» REQUIRED ACTION
Without including any images, output the listing below exactly.

§ §

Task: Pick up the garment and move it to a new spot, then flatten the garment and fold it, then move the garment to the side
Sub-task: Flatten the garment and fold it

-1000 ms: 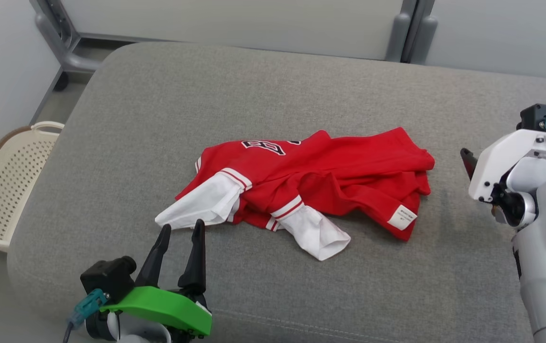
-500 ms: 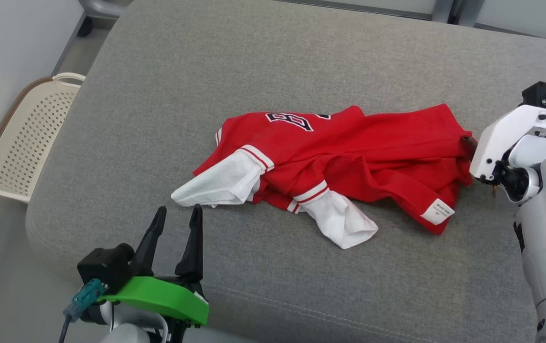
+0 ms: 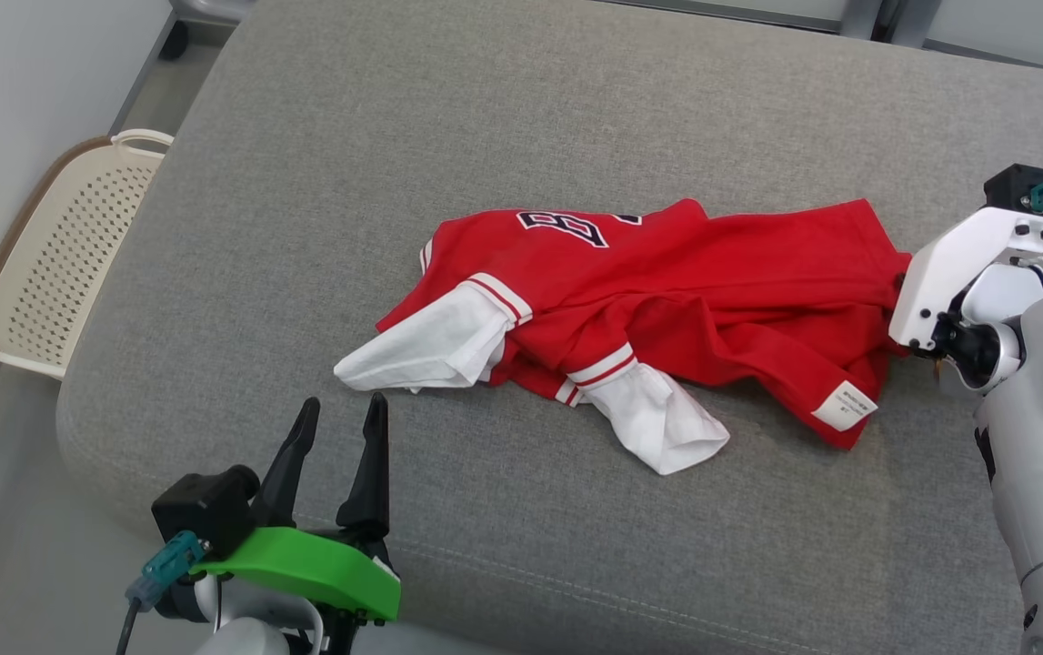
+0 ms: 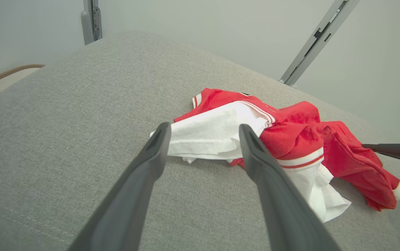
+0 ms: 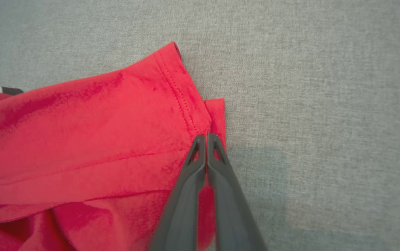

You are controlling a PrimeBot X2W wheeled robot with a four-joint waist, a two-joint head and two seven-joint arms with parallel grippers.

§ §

» SOLUTION TO THE PROBLEM
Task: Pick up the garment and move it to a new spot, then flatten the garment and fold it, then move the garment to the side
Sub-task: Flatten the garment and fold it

-1000 ms: 
-500 ms: 
+0 ms: 
+0 ms: 
+0 ms: 

You are controlling a PrimeBot X2W wheeled robot with a four-joint waist, a two-joint head and two seven-joint arms with parallel grippers.

No further output is given for this exercise.